Hoy no es un día cualquiera
Cuando haces o dices algo que está destinado a cambiar tu vida, algo en lo que has puesto tus ilusiones durante meses pero que realmente es algo has perseguido desde siempre (y que es lo que perseguimos todos) nunca sabes si has elegido el momento apropiado y todos tus planes se pueden ir al garete por un momento de debilidad emocional. Tampoco sabes si esas ilusiones consistían en algo que desde un primer momento estaba destinado al fracaso y la sensación de frustración que derivará de ello es algo que se sabrá y se saboreará con el paso del tiempo.

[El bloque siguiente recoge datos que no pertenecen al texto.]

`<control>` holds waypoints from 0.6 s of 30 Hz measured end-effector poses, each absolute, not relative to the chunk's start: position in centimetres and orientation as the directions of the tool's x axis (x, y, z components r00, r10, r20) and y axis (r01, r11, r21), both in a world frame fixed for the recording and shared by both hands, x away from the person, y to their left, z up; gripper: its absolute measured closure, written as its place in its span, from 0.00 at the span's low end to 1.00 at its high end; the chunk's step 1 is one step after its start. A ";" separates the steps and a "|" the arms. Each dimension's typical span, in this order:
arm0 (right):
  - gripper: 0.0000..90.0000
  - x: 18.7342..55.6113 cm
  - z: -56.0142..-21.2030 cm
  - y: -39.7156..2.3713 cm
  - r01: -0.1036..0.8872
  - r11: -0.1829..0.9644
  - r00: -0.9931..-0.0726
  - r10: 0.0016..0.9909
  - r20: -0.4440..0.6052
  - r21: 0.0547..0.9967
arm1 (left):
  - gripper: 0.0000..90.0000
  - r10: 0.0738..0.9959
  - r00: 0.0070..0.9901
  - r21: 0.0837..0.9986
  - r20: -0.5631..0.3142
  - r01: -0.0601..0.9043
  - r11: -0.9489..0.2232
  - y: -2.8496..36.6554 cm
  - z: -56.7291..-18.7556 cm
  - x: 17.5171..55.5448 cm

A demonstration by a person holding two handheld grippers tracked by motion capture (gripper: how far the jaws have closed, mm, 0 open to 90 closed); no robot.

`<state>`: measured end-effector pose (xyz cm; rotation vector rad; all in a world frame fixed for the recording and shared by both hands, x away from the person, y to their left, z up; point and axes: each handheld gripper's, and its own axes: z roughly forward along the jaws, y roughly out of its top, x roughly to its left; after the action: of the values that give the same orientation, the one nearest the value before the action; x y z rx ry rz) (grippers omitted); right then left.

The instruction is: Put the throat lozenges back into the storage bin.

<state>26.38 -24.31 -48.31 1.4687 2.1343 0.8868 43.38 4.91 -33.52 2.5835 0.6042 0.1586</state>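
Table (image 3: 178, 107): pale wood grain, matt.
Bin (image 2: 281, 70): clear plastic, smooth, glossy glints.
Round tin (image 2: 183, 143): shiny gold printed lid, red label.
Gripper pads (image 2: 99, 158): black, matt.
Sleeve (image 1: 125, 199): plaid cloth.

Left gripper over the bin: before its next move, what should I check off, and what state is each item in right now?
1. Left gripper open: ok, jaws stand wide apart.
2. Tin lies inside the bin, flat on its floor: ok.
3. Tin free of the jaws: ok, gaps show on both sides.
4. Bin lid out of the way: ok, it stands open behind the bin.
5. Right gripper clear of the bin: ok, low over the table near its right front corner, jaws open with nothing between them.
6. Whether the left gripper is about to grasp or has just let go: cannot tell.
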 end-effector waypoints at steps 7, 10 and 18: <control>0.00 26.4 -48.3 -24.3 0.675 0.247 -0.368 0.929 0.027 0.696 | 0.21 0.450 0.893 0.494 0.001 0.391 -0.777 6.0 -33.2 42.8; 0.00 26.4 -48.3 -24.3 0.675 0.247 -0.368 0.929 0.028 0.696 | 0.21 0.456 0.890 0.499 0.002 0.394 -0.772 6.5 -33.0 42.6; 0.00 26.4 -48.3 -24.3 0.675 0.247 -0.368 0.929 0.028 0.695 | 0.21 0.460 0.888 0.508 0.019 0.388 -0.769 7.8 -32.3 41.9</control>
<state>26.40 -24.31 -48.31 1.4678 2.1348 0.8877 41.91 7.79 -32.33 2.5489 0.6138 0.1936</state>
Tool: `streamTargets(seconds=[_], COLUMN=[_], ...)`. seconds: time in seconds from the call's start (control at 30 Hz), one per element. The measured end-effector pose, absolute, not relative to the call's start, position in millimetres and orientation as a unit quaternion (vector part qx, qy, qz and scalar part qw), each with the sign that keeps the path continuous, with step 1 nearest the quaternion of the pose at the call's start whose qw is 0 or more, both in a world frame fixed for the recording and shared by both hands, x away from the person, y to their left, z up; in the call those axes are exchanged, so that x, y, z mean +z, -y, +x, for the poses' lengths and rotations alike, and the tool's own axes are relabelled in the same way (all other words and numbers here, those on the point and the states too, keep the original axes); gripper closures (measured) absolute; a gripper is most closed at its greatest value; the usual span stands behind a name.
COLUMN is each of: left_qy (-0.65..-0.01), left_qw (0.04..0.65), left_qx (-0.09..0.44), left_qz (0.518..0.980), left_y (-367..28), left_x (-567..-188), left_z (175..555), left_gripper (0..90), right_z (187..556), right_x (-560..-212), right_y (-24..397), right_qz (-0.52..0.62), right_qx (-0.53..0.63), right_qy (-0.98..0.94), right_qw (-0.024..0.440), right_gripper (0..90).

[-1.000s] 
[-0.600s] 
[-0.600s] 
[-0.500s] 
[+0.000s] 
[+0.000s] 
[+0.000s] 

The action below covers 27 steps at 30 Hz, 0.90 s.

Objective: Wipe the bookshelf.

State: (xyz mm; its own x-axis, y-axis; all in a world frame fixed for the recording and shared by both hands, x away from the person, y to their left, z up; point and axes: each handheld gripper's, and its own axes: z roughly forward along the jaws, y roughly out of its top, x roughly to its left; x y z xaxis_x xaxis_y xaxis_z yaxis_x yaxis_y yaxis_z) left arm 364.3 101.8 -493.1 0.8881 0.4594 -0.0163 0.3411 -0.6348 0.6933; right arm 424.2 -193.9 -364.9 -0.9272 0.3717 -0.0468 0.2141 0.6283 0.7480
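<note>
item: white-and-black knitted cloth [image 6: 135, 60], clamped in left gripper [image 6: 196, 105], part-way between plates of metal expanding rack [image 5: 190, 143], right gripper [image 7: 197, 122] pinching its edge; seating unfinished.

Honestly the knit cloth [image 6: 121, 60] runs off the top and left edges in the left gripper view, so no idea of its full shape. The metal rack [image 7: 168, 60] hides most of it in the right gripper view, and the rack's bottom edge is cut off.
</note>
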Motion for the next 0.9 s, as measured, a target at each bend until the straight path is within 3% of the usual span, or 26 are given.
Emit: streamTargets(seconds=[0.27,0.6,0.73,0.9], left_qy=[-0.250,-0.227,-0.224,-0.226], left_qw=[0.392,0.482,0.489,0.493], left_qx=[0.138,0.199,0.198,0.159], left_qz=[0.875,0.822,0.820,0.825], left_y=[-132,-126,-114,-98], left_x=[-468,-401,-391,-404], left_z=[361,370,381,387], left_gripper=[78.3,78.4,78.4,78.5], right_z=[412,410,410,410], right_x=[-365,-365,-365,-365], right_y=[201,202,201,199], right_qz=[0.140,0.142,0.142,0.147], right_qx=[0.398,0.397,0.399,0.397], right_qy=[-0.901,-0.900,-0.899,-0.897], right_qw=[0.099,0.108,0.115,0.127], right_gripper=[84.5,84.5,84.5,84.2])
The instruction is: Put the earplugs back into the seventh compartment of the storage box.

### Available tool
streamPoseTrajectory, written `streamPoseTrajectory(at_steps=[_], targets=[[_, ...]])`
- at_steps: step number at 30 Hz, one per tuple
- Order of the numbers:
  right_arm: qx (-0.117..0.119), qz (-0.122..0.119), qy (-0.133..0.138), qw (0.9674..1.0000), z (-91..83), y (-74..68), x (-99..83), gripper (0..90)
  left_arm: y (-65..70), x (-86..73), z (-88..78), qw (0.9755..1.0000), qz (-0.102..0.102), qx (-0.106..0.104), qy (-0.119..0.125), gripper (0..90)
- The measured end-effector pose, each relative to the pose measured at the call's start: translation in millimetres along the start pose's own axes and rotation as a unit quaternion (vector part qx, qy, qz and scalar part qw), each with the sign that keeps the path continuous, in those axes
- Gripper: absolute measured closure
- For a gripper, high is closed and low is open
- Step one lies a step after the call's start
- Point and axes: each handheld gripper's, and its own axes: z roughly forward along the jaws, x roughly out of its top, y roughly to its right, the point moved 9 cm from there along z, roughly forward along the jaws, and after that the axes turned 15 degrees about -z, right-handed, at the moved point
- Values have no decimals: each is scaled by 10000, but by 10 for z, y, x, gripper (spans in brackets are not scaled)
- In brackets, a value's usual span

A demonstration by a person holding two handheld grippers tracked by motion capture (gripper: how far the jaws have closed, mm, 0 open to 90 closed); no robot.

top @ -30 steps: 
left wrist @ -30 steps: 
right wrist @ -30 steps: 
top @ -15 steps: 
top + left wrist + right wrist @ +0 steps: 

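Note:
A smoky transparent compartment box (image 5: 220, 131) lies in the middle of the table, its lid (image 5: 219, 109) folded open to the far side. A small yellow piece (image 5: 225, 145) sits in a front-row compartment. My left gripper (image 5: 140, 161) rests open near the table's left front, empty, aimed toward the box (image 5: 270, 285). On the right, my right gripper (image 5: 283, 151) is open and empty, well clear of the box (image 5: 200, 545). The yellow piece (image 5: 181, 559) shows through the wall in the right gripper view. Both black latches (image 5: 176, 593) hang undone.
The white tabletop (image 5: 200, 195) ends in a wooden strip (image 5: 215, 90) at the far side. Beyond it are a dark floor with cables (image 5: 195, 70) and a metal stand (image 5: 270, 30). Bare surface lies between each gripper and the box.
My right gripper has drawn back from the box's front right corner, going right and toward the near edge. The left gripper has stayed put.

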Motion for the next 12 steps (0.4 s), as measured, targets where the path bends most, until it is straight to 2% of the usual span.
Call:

Por eso ahora mismo siento que la duda es insoportable al haber salido de mi boca eso que son meras palabras pero que esconden un torrente de sentimientos, eso que sabes que toda tu felicidad pasa por un simple "sí". Hoy he plantado una de mis últimas semillas de la esperanza, hoy he apostado todo a la ruleta rusa, hoy he tirado una moneda al aire en la que me juego mi estado de ánimo, hoy he esclavizado mi alma a una posibilidad, hoy me he vuelto vulnerable, débil y ridículo, hoy he regalado mi dignidad, hoy he dejado de verme como un héroe reflejado en sus ojos, hoy estoy a su merced como una marioneta, hoy he perdido el control de mis emociones, hoy he decidido precipitar los acontecimientos y dejar mi destino en manos del azar.


1 comentario:
Y sin embargo no es azar lo que nos lleva a decir esas palabras, ni a compartir nuestra vida, ni a vincular nuestro futuro más allá de lo que está bajo nuestro control, ni a poner en manos de otro nuestra felicidad porque en realidad, lo único que hacemos es asumir que en realidad ya era así desde hace tiempo y lo reconocemos abiertamente. Debilidad o no, es cuestión del punto de vista de cada uno. En una cosa llevas razón, sólo el tiempo dejará ver el éxito de una decisión que casi siempre parece precipitada y frágil.